# Some stuff I finished and things in progress



## Don Ratcliff (Nov 18, 2019)

Since I got the shop set up I have been cranking out some fun stuff.

Paddles, katanas, bowls, canes and working on a commissioned humidor now.

Koa, purple heart, maple 




Koa, purple heart, ebony




Birdseye eucalyptus 




Koa, coffee




Redwood, basswood 




Sapele, maple 




Koa, purple heart 



Milo, ebony 




Koa




In progress, koa, mango burl, purple heart, African mahogany

Reactions: Like 1 | EyeCandy! 12 | Way Cool 5


----------



## Sprung (Nov 18, 2019)

Nice work, Don! I especially like the 1st and 3rd paddles pictured.

Reactions: Thank You! 1 | Agree 1


----------



## Mike Hill (Nov 18, 2019)

Those paddles are quite simply - GORGEOUS!

Reactions: Thank You! 1 | Agree 2


----------



## Karl_TN (Nov 18, 2019)

That's some really nice Craftsmanship to say the least. Good thing your not in my neck of the woods because those would be hard to compete against.

Would you mind editing your post to list the woods used on those projects? I'm also wondering which woods came from Hawaii or another source like WB?

Reactions: Thank You! 1


----------



## ripjack13 (Nov 18, 2019)

I'm lovin it all. Very cool stuff brother.

Reactions: Thank You! 1


----------



## gman2431 (Nov 18, 2019)

Islander!! 

Nice stuff! Redwood (?) paddle is off the charts. The last one is very cool also with the accent piece.

Reactions: Thank You! 1


----------



## Tom Smart (Nov 18, 2019)

Great to see you posting, Don!

Reactions: Thank You! 1 | Agree 1


----------



## Tom Smart (Nov 18, 2019)

Oh yeah, cool stuff.

Reactions: Thank You! 1


----------



## Don Ratcliff (Nov 18, 2019)

Karl_TN said:


> That's some really nice Craftsmanship to say the least. Good thing your not in my neck of the woods because those would be hard to compete against.
> 
> Would you mind editing your post to list the woods used on those projects? I'm also wondering which woods came from Hawaii or another source like WB?


Updated pics,

Reactions: Like 1 | Thank You! 1


----------



## barry richardson (Nov 18, 2019)

That last paddle is gonna be the bomb!

Reactions: Thank You! 1 | Agree 4


----------



## Tony (Nov 18, 2019)

All awesome pieces Donnie, but that Milo piece is my fave.
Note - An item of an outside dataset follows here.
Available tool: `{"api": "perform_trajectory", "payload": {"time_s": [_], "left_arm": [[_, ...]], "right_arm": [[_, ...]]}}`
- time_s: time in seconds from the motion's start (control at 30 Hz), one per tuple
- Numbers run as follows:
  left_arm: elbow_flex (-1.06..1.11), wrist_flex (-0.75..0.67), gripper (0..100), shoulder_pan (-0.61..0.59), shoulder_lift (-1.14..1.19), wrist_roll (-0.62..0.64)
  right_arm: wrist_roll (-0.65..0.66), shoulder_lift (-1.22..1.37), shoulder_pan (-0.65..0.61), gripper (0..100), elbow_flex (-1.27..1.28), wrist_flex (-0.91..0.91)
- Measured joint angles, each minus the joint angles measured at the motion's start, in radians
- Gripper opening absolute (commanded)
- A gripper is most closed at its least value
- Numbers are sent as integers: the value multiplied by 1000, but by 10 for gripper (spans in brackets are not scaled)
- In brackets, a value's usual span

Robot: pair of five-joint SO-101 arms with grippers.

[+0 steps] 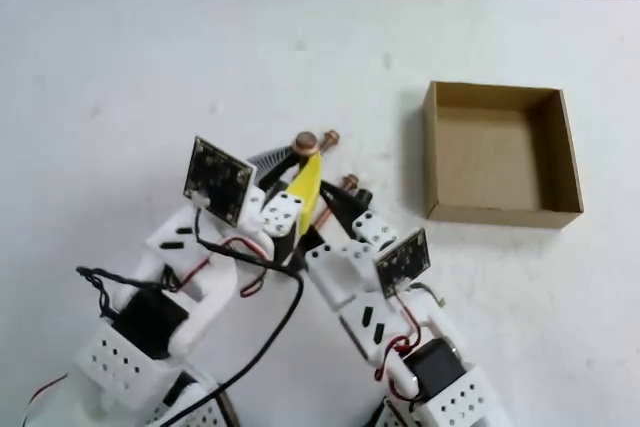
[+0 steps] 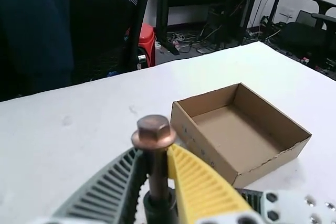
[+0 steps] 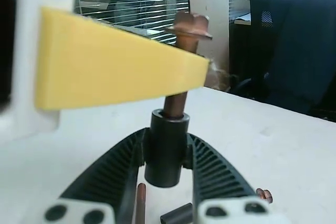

Good to see you my brother! Tony

Reactions: Thank You! 1


----------



## TimR (Nov 18, 2019)

Outstanding workmanship all the way around!!

Reactions: Thank You! 1


----------



## Nature Man (Nov 18, 2019)

You knocked it completely out of the park! The assortment of projects and quality beyond comprehension is something for most of the rest of us to strive for! Congrats! Chuck

Reactions: Thank You! 1


----------



## William Tanner (Nov 18, 2019)

Don’t recall a nicer array of different work. Nicely done.

Reactions: Thank You! 1


----------



## Don Ratcliff (Nov 18, 2019)

This is what the koa and mango burl looks like with alcohol on it. The mango will be on both sides.

Reactions: Like 1 | EyeCandy! 5 | Way Cool 3


----------



## Karl_TN (Nov 19, 2019)

Don Ratcliff said:


> Updated pics,



Don, Thanks for the updated wood names. You really did everything justice, but those eucalyptus & redwood burl paddles are drool worthy. If you ever consider making your own wood project calendar then count me in.

Reactions: Great Post 1


----------



## Don Ratcliff (Nov 19, 2019)

Some other shots of the 2 paddles


Karl_TN said:


> Don, Thanks for the updated wood names. You really did everything justice, but those eucalyptus & redwood burl paddles are drool worthy. If you ever consider making your own wood project calendar then count me in.


Lol, here is something else for 12 different items, you can make one and I'll buy a copy.

Reactions: Like 1 | Funny 2


----------



## Karl_TN (Nov 19, 2019)

Don Ratcliff said:


> Some other shots of the 2 paddles
> 
> Lol, here is something else for 12 different items, you can make one and I'll buy a copy.
> 
> View attachment 174251



See if your wife can help with better backgrounds first, and let her re-take the last picture in order to remove that ghastly reflection. 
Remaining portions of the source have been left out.